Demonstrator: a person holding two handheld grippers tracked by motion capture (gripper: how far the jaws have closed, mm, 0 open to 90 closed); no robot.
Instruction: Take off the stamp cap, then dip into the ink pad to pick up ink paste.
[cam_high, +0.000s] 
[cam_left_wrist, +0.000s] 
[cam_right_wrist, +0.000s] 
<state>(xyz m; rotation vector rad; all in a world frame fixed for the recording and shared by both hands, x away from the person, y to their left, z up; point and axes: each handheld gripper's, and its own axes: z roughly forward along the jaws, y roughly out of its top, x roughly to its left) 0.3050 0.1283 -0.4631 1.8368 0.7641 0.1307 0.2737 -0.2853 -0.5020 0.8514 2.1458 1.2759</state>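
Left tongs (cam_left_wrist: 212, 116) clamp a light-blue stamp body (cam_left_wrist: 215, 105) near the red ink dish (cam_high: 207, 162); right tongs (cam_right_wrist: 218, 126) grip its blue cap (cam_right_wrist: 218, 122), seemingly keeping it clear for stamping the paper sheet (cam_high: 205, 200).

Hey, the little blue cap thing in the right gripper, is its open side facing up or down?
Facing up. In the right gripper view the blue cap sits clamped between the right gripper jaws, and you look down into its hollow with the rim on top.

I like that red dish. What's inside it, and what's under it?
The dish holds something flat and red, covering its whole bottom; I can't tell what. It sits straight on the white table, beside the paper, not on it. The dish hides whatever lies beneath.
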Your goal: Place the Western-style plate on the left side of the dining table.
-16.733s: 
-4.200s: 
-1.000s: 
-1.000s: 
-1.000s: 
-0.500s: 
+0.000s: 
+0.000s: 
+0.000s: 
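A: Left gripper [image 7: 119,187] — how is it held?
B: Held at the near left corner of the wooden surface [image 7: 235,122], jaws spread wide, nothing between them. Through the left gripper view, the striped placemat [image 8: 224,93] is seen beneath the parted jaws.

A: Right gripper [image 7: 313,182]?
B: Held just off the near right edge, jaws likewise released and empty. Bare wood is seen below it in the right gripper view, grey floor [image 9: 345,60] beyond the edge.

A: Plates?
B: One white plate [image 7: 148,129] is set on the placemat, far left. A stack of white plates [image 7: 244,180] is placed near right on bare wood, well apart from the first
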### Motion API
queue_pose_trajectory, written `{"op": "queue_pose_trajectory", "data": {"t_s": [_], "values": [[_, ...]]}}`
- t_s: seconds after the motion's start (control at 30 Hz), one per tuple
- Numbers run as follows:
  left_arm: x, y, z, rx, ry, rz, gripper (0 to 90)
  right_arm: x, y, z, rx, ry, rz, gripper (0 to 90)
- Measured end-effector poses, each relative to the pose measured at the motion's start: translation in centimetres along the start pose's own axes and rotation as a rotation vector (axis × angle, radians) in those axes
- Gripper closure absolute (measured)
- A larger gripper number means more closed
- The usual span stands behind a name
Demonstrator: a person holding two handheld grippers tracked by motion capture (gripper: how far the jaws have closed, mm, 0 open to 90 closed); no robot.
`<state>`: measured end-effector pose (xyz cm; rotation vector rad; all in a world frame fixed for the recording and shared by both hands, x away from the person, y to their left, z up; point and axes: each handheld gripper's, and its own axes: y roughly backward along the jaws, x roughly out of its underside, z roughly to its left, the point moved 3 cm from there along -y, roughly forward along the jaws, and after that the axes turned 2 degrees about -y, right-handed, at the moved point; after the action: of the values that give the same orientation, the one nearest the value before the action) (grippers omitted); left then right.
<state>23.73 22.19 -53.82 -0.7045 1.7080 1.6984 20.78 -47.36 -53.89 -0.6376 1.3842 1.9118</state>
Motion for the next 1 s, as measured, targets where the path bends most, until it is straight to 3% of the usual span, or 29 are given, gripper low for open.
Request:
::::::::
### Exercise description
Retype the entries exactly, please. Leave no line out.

### Answer section
Demonstrator: a person holding two handheld grippers tracked by motion capture (gripper: how far the jaws have closed, mm, 0 open to 90 closed); no robot.
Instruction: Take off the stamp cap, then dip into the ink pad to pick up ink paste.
[cam_high, +0.000s] 
[cam_left_wrist, +0.000s] 
[cam_right_wrist, +0.000s] 
<state>(xyz m; rotation vector rad; all in a world frame fixed for the recording and shared by both hands, x away from the person, y to their left, z up; point and axes: each handheld gripper's, and its own axes: z roughly forward along the jaws, y roughly out of its top, x roughly to its left) 0.3050 0.1283 -0.4631 1.8368 0.7641 0.1307 0.2737 -0.2853 -0.5020 0.8514 2.1458 1.2759</state>
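Left tongs (cam_left_wrist: 212, 116) clamp a light-blue stamp body (cam_left_wrist: 215, 105) near the red ink dish (cam_high: 207, 162); right tongs (cam_right_wrist: 218, 126) grip its blue cap (cam_right_wrist: 218, 122), seemingly keeping it clear for stamping the paper sheet (cam_high: 205, 200).

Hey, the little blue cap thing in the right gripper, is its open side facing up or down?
Facing up. In the right gripper view the blue cap sits clamped between the right gripper jaws, and you look down into its hollow with the rim on top.

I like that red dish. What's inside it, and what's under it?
The dish holds something flat and red, covering its whole bottom; I can't tell what. It sits straight on the white table, beside the paper, not on it. The dish hides whatever lies beneath.
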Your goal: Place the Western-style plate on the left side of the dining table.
-16.733s: 
-4.200s: 
-1.000s: 
-1.000s: 
-1.000s: 
-0.500s: 
+0.000s: 
+0.000s: 
+0.000s: 
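A: Left gripper [image 7: 119,187] — how is it held?
B: Held at the near left corner of the wooden surface [image 7: 235,122], jaws spread wide, nothing between them. Through the left gripper view, the striped placemat [image 8: 224,93] is seen beneath the parted jaws.

A: Right gripper [image 7: 313,182]?
B: Held just off the near right edge, jaws likewise released and empty. Bare wood is seen below it in the right gripper view, grey floor [image 9: 345,60] beyond the edge.

A: Plates?
B: One white plate [image 7: 148,129] is set on the placemat, far left. A stack of white plates [image 7: 244,180] is placed near right on bare wood, well apart from the first
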### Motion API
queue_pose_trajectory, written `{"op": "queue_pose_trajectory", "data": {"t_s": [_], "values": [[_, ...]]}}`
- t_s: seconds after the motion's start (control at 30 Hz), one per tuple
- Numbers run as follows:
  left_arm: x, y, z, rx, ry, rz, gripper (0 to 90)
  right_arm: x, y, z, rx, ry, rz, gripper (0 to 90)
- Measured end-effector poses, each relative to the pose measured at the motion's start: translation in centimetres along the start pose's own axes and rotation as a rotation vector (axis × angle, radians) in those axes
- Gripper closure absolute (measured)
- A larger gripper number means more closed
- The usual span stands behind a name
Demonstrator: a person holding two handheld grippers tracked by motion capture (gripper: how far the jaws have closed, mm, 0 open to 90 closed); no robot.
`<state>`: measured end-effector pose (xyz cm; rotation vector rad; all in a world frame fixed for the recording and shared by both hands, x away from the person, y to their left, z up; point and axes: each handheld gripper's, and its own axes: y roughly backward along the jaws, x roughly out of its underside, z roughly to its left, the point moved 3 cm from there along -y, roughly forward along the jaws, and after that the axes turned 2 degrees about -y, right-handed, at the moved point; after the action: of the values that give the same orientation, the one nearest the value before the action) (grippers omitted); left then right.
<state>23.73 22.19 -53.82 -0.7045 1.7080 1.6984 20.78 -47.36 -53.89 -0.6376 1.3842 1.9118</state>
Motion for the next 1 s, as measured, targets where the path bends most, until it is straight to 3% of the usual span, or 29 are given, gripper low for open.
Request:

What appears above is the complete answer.